Work task -
Look through the data below and extract, unchanged, the lines from the one that contains "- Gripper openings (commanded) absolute" to the one that contains "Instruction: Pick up", both included.

Given data -
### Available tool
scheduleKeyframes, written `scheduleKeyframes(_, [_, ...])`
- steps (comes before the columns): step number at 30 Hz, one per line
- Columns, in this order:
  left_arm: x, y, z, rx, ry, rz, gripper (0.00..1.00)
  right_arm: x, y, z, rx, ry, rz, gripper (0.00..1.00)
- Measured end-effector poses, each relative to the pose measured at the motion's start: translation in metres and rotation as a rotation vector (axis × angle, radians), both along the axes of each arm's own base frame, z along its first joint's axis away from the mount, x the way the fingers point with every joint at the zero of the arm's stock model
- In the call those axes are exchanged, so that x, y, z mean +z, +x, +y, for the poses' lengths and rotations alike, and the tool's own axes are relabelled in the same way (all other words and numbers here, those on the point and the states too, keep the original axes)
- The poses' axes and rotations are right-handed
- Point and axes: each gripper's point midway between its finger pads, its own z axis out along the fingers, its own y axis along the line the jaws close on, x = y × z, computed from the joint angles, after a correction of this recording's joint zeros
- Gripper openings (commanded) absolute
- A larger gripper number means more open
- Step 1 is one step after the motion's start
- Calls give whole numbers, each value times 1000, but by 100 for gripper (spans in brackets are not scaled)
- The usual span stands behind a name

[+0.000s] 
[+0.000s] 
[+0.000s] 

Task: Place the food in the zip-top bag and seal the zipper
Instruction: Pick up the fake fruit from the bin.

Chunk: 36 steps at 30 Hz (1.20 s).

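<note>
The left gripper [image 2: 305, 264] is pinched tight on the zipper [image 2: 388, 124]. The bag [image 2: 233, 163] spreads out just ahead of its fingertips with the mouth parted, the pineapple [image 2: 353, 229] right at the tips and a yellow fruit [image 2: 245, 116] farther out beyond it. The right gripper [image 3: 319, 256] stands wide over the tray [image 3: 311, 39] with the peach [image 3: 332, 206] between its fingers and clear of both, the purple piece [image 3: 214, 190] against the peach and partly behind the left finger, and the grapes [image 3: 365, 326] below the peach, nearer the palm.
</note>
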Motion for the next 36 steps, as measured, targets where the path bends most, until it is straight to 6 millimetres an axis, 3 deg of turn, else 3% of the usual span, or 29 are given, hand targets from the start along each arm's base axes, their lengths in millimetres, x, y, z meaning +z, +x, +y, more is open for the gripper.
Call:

Task response -
- Gripper openings (commanded) absolute
- A larger gripper number means more open
- Step 1 is one step after the motion's start
- Calls give whole numbers, each value times 1000, but by 100 for gripper (spans in brackets are not scaled)
- The usual span stands behind a name

[+0.000s] 
[+0.000s] 
[+0.000s] 

Task: Place the food in the zip-top bag and seal the zipper
Instruction: Pick up the fake fruit from the bin.

That finishes the exercise, with nothing more to add.